Ao considerar que as comunidades que produzem o samba podiam se transformar em fortes elementos de resistência à exploração capitalista, o PCB abriu um canal diferente de participação dos artistas proletários e promotores da cultura popular, garantindo uma inserção do Partido nos assuntos do samba. Constantemente eram publicadas cartas das escolas de samba simpáticas à Tribuna Popular. A abertura deste espaço conquistou o mundo do samba de tal modo, que, em 15 de novembro de 1946, no campo do São Cristóvão, aconteceu um dos maiores eventos político-culturais da história do PCB: um concurso de samba em homenagem a Luiz Carlos Prestes e à Proclamação da República. Participaram deste evento 22 escolas de samba, comprovando o sucesso dos comunistas no trabalho com as agremiações e as comunidades de origem popular.

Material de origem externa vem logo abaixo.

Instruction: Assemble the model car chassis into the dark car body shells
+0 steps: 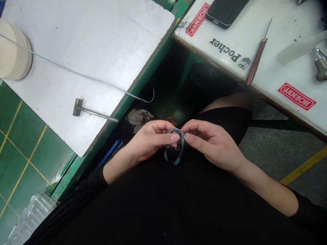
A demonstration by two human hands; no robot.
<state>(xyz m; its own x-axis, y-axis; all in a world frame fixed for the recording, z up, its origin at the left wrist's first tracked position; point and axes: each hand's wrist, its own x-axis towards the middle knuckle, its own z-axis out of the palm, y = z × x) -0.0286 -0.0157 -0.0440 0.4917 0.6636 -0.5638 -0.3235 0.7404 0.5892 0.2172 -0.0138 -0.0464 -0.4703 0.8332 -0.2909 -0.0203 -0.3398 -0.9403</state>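
Note:
Over my lap I hold a small oval part (174, 157), glossy and dark with a blue-grey rim. My left hand (154, 140) is closed on its upper left, the thumb lying across the front and the fingers behind. At the upper right of the rim, the thumb and fingertips of my right hand (212, 141) are pinched together. Whether a smaller piece sits between those right fingertips is too small to tell. The lower end of the oval hangs free against my dark clothing. Fingers partly hide its top.
A small metal hammer (95, 114) lies on the white board at left, near a cream spool (15, 51) trailing clear line (97, 80) past the edge. At right, a phone (226, 12), a wooden-handled awl (257, 59) and a metal-tipped tool (320, 64) lie on the printed white surface.

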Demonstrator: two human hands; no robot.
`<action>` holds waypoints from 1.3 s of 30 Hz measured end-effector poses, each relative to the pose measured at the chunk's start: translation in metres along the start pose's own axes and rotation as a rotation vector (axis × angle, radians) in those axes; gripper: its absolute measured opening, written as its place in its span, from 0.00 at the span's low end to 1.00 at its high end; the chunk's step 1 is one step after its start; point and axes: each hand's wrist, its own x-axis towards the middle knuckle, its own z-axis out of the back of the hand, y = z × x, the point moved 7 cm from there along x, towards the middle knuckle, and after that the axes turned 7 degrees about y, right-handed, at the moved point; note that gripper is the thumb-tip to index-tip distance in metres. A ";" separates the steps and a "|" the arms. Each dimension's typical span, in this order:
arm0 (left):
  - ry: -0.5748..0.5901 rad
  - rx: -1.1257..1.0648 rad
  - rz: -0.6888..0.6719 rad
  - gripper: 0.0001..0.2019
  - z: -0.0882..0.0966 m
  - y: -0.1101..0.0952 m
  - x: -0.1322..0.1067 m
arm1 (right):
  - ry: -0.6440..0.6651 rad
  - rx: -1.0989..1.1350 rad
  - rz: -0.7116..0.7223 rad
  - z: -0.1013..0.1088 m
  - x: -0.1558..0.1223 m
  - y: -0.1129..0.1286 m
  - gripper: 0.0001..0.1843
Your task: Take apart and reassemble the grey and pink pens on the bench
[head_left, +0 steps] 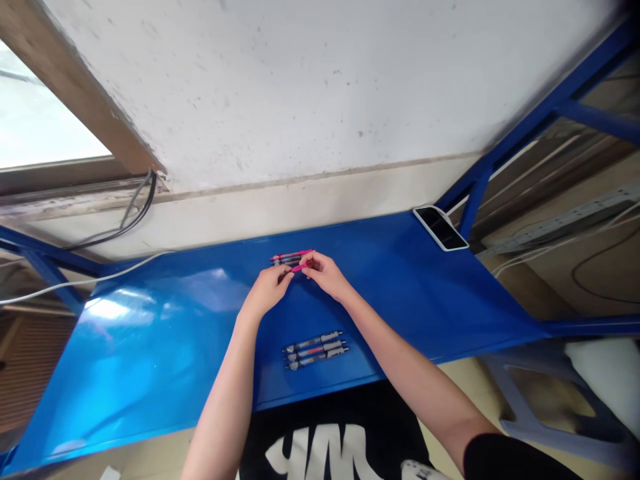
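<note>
My left hand and my right hand meet over the blue table, both pinched on a pink pen held between their fingertips. Just behind the hands lies a small group of pink pens on the table. Nearer to me, three grey pens lie side by side near the table's front edge.
A phone with a white edge lies at the table's far right corner. Blue metal frame bars rise at the right. A white wall stands behind, with cables at the left.
</note>
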 end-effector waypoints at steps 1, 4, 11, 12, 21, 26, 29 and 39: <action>0.000 -0.003 -0.003 0.09 0.000 0.000 0.000 | 0.002 0.025 0.002 -0.001 0.000 0.000 0.08; -0.007 -0.018 -0.022 0.09 0.000 -0.001 0.000 | -0.027 0.087 -0.023 -0.001 0.000 -0.002 0.13; -0.017 -0.014 -0.018 0.10 0.001 -0.002 -0.001 | -0.052 -0.016 -0.064 -0.001 -0.002 0.000 0.13; -0.018 -0.019 -0.015 0.10 0.001 -0.002 -0.001 | -0.059 0.008 -0.046 -0.001 -0.002 0.001 0.13; -0.025 -0.003 -0.012 0.12 0.002 0.000 -0.002 | -0.070 0.321 -0.057 0.000 -0.004 0.001 0.16; -0.027 0.010 0.004 0.13 0.004 0.000 -0.003 | -0.048 0.410 -0.062 -0.002 -0.003 0.000 0.20; -0.039 0.012 0.030 0.12 0.007 0.003 -0.003 | -0.093 0.432 -0.032 0.003 -0.002 0.001 0.20; -0.081 0.017 0.020 0.13 0.010 0.008 -0.003 | -0.127 0.386 0.003 0.008 0.000 -0.003 0.24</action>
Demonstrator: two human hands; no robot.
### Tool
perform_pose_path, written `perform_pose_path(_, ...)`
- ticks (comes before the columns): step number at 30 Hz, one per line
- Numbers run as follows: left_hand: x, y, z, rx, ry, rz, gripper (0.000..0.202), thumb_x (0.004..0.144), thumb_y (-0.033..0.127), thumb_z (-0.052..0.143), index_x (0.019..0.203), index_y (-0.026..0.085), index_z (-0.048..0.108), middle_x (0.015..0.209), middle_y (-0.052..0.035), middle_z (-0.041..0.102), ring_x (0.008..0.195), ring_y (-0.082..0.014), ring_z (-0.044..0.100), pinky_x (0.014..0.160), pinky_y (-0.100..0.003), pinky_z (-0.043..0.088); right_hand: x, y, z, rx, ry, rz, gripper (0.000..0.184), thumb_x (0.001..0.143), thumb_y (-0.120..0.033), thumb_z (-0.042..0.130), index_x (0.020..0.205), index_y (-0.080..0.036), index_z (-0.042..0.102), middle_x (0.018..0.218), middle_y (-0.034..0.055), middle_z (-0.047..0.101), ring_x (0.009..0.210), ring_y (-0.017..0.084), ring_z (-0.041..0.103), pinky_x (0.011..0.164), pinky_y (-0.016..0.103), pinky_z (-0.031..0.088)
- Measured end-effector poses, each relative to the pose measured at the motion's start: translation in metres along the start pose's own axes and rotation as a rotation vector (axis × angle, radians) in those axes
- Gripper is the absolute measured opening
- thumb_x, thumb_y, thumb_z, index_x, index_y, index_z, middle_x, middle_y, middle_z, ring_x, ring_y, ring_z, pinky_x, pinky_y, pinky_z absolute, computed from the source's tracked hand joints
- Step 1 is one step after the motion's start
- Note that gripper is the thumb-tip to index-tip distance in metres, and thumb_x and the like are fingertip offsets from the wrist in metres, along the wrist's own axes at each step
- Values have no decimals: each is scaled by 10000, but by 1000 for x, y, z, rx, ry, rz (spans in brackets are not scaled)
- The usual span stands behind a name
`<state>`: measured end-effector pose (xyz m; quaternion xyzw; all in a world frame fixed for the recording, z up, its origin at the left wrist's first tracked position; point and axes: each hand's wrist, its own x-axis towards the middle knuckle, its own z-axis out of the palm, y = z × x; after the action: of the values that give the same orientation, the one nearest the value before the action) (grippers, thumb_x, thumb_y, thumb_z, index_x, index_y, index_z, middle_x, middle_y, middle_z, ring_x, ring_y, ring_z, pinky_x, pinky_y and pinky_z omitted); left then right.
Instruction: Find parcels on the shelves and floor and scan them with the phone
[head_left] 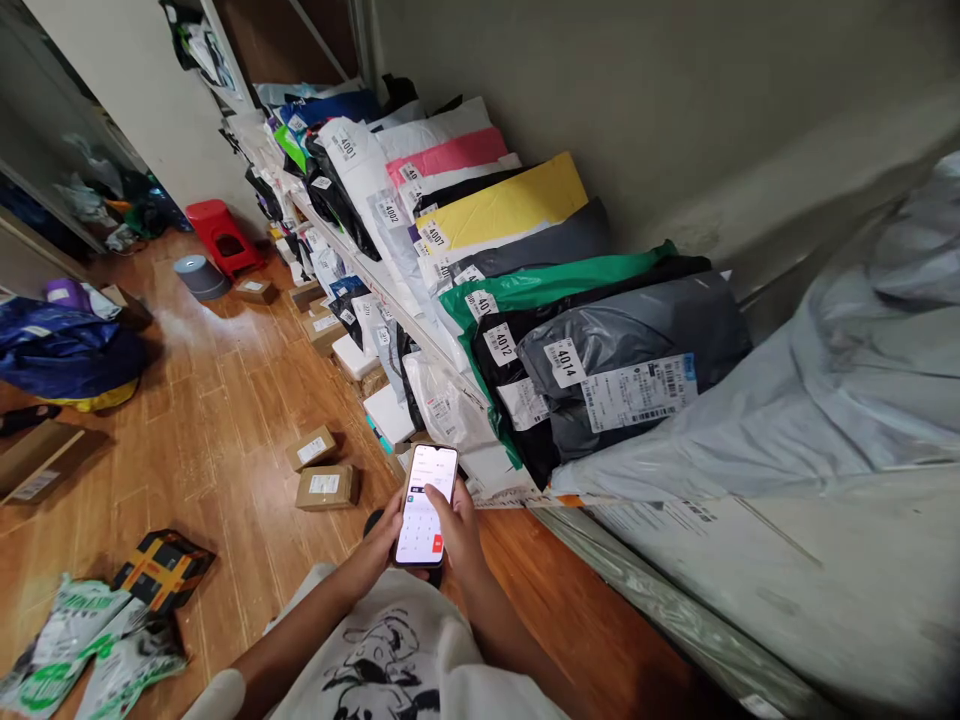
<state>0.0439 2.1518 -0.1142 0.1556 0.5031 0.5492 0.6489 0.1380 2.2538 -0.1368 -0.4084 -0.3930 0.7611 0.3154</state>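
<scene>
Left hand [385, 533] and right hand [463, 522] both grasped phone [420, 532], right thumb over lit screen. Phone was held in front of shirt [457, 655], near shelf [444, 346] stacked with labelled parcels [525, 247]. Small boxes [327, 488] sat on floor [247, 430].

A plain grey wall [637, 100] rose behind a long white-edged shelf [386, 298]. The brown wood-plank floor [202, 430] caught a pale gleam of light [214, 328] near a red stool [219, 235]. At far left, past a paler wall [142, 110], lay a dim recess [34, 120], perhaps a doorway.
</scene>
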Motion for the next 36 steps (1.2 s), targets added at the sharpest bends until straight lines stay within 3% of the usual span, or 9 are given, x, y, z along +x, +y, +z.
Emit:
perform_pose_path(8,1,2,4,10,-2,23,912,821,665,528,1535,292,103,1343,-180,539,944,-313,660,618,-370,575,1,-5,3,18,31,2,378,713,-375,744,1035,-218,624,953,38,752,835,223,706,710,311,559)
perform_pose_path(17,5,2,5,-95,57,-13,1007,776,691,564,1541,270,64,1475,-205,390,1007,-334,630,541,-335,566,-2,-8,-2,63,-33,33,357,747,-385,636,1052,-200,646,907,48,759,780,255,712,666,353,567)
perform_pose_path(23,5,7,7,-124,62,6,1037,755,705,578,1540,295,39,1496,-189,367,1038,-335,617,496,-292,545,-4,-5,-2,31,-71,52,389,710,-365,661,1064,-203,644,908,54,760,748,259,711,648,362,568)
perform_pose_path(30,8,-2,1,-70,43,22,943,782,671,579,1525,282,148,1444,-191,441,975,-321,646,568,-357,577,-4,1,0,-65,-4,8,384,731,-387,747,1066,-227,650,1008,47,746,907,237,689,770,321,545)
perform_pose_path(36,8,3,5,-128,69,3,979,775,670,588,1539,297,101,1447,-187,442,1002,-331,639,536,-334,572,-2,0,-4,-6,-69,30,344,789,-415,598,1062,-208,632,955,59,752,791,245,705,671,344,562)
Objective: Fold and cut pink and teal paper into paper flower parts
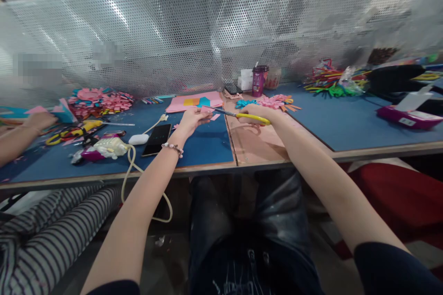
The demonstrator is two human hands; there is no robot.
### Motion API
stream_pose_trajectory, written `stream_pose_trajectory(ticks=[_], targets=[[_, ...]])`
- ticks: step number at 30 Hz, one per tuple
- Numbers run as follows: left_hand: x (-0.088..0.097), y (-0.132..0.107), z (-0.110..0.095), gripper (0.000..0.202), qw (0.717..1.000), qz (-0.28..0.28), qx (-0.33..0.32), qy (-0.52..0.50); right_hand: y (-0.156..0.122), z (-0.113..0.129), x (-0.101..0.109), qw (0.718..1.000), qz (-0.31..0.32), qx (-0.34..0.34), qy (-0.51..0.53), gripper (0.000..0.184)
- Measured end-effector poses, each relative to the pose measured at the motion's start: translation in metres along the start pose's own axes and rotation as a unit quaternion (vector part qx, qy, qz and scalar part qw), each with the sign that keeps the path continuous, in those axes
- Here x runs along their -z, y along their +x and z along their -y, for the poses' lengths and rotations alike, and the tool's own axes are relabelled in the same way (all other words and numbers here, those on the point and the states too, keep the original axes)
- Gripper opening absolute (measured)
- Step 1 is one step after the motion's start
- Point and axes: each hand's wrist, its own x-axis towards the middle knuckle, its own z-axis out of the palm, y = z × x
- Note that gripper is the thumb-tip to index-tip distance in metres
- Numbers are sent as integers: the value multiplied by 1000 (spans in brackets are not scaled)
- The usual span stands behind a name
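My left hand (194, 121) pinches a small piece of pink paper (206, 109) above the blue mat. In my right hand (255, 113) are yellow-handled scissors (260, 120), their blades pointing left and meeting the pink paper. A small pink scrap (215, 117) shows just below the blades; I cannot tell whether it is still joined. Behind my hands lies a stack of pink sheets (176, 103) with orange and blue pieces on top. Cut blue paper strips (245, 103) and pink paper pieces (275, 101) lie beyond my right hand.
A phone (157, 139), a white case (138, 139) and a cream cable (130, 159) lie left of my left arm. Farther left, a co-worker's hand (40, 121) is near a pink paper pile (100, 101). A purple cup (259, 82) stands by the perforated metal screen (173, 37).
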Motion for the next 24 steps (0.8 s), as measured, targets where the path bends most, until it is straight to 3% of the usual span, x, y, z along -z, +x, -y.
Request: stream_pose_trajectory(ticks=[6,11,14,18,24], targets=[[0,0,1,19,1000,11,5,1,7,-12,-1,1000,2,-10,6,25],[1,0,1,20,1000,18,13,2,6,-6,3,1000,-5,-26,-10,26],[0,1,1,23,1000,15,17,-6,8,-2,4,995,-56,-31,-75,29],[0,2,2,28,1000,9,21,-19,20,-10,-1,975,-125,-47,-180,50],[-1,0,0,30,1000,13,13,-12,23,-24,-4,986,-126,-31,-103,49]])
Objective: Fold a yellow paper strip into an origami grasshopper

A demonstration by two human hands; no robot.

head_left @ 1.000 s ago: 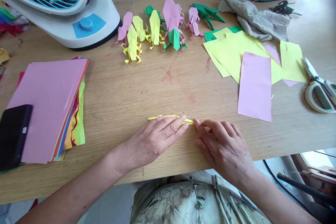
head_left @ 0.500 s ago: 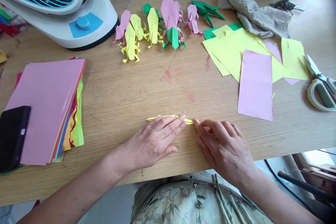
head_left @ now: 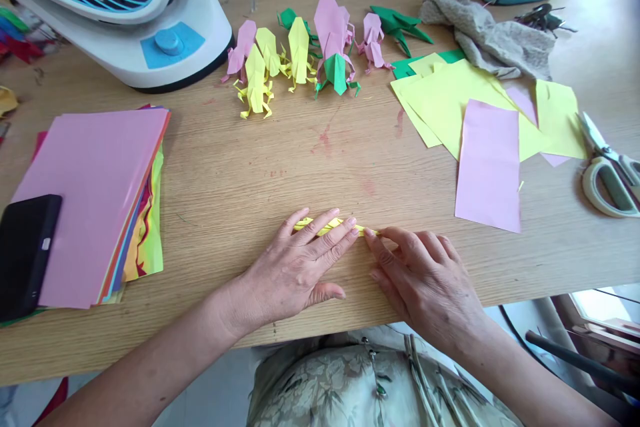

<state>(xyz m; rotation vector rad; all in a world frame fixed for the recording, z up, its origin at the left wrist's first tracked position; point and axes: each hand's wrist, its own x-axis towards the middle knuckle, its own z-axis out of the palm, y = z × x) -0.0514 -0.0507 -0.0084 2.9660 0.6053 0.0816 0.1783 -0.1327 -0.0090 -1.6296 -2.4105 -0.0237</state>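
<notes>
A narrow folded strip of yellow paper (head_left: 334, 225) lies on the wooden table (head_left: 250, 167) near its front edge. My left hand (head_left: 295, 267) rests flat on the strip, fingers stretched out and pressing it down. My right hand (head_left: 425, 277) lies just to the right, its fingertips pinched at the strip's right tip. Most of the strip is hidden under my left fingers.
Several folded paper figures (head_left: 300, 57) in pink, yellow and green stand in a row at the back. A stack of coloured sheets (head_left: 95, 193) with a black phone (head_left: 25, 250) lies left. Loose yellow and pink sheets (head_left: 480, 127), scissors (head_left: 607, 167), a grey cloth (head_left: 490, 37) and a fan (head_left: 125, 7) surround them.
My left hand has slid forward over the yellow strip and spread its fingers, covering more of it. My right hand has stayed at the strip's right tip.
</notes>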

Durante toda a sua história o PCB buscou aproximação com a cultura popular como canal de diálogo com a classe trabalhadora. Não é à toa que é possível encontrar, nos arquivos da repressão política, uma grande preocupação das autoridades de plantão, agindo como cães de guarda dos interesses da classe dominante, com a relação estabelecida entre os comunistas e as escolas de samba. Mesmo com toda a vigilância do Estado burguês, o Partido conseguiu em um curto espaço de tempo um sólida relação com as comunidades populares, através do samba.
Bibliografia:
Tribuna Popular, jornal carioca diário, criado em 22 de maio de 1945 e fechado em dezembro de 1947, vinculado ao Partido Comunista Brasileiro (PCB).
GUIMARÃES, Valéria Lima – O PCB cai no samba: os comunistas e a cultura popular(1945 – 1950). 1° edição. Rio de Janeiro, Arquivo Público do Estado do Rio de Janeiro, 2009.
Roxo, Marco e Sacramento, Igor (orgs.) – Intelectuais Partidos: os comunistas e as mídias no Brasil. 1° edição, Rio de Janeiro, FAPERJ, 2012.